Writing Legible SQL

There are a lot of ways to write SQL, and everyone has their own style. This post describes how I write SQL, and why. I think that as devolopers gain more experience writing SQL, they gradually shift towards a similar style.

As far as a guide as to best practices for naming conventions, I agree with this article by Sehrope Sarkuni. I think everything in it should be treated as a rule, with two exceptions:

  1. PascalCase vs snake_case: I think it’s better to keep it consistant with your environment. nd tooling. So that usually means snake_case for Postgres with Python, but PascalCase for SQL Server and .NET.
  2. Using ‘id’ as the primary key instead of ‘tablename_id’ or ‘TableNameId’: If every table has an ‘id’ column, joins get just a little bit more confusing, and you run the risk of accidentally making the wrong join, and it will not be obvious. a.person_id = b.person_id looks clean and is easy to understand.
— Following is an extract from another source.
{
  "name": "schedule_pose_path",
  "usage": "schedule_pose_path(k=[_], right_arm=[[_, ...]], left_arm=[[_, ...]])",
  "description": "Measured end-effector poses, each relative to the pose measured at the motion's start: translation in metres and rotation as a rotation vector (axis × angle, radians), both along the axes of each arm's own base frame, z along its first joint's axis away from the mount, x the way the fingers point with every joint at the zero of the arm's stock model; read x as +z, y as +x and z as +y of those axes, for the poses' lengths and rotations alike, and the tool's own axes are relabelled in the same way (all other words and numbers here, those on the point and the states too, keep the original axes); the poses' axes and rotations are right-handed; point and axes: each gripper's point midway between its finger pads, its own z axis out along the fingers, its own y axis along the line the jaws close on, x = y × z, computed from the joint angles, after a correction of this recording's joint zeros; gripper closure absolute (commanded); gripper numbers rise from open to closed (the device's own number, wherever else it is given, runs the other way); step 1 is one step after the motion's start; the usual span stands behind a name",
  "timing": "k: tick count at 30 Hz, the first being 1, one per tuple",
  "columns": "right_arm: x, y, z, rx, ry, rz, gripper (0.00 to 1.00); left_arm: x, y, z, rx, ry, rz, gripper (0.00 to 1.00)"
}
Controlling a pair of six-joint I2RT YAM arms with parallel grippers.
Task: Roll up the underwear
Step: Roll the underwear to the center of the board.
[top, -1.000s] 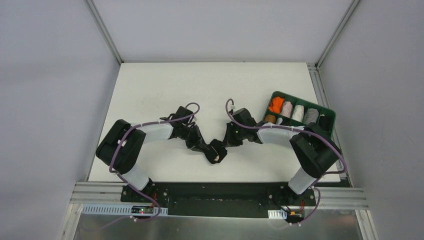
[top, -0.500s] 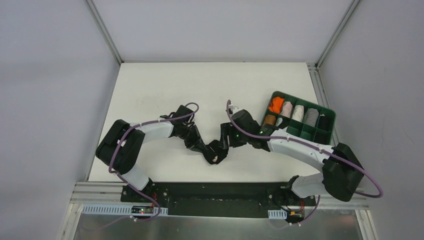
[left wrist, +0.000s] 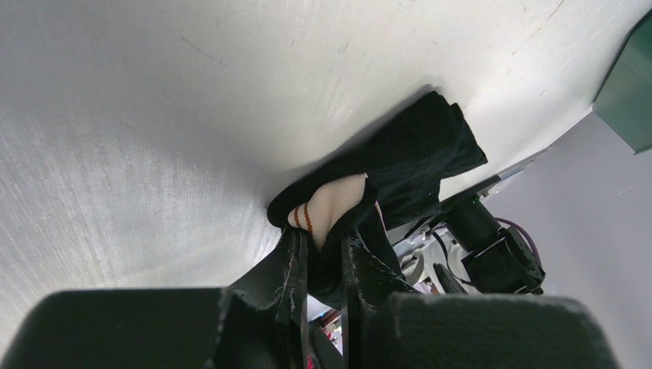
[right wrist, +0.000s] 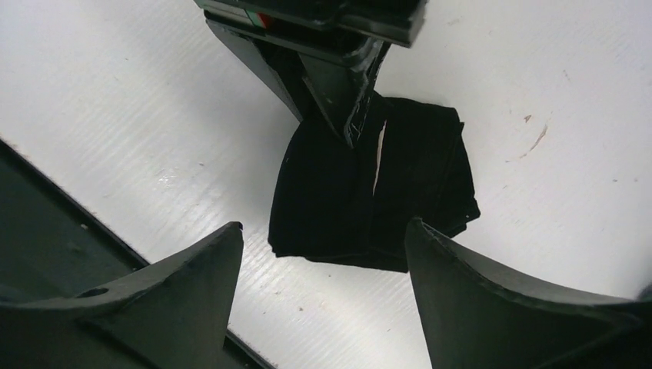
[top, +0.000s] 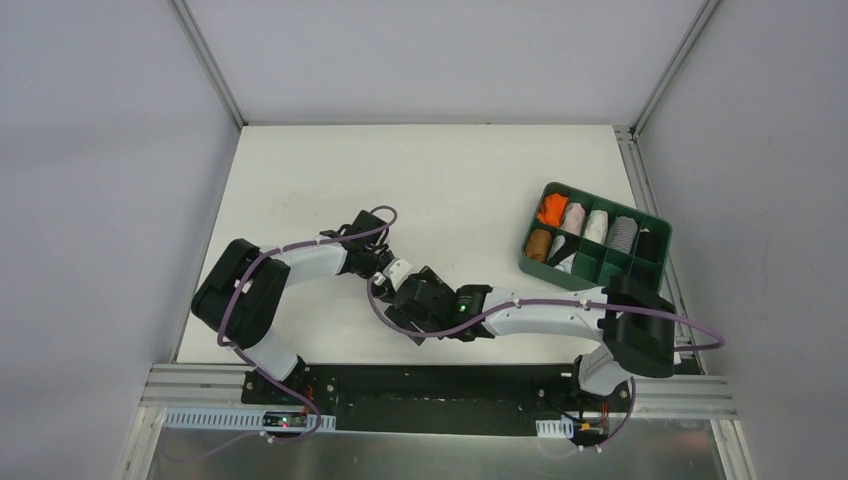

Also, when you do joins and want to output the ids, you don’t have to manually rename each column to describe it and prevent column name collisions.

A Simple Query

I’m stealing a query from another one of my articles. The goal of it is to return all employees who have a higher salary than their boss. The next few queries will all have the exact same logic, produce the same result set, and run at the same speed, but which is easiest to read?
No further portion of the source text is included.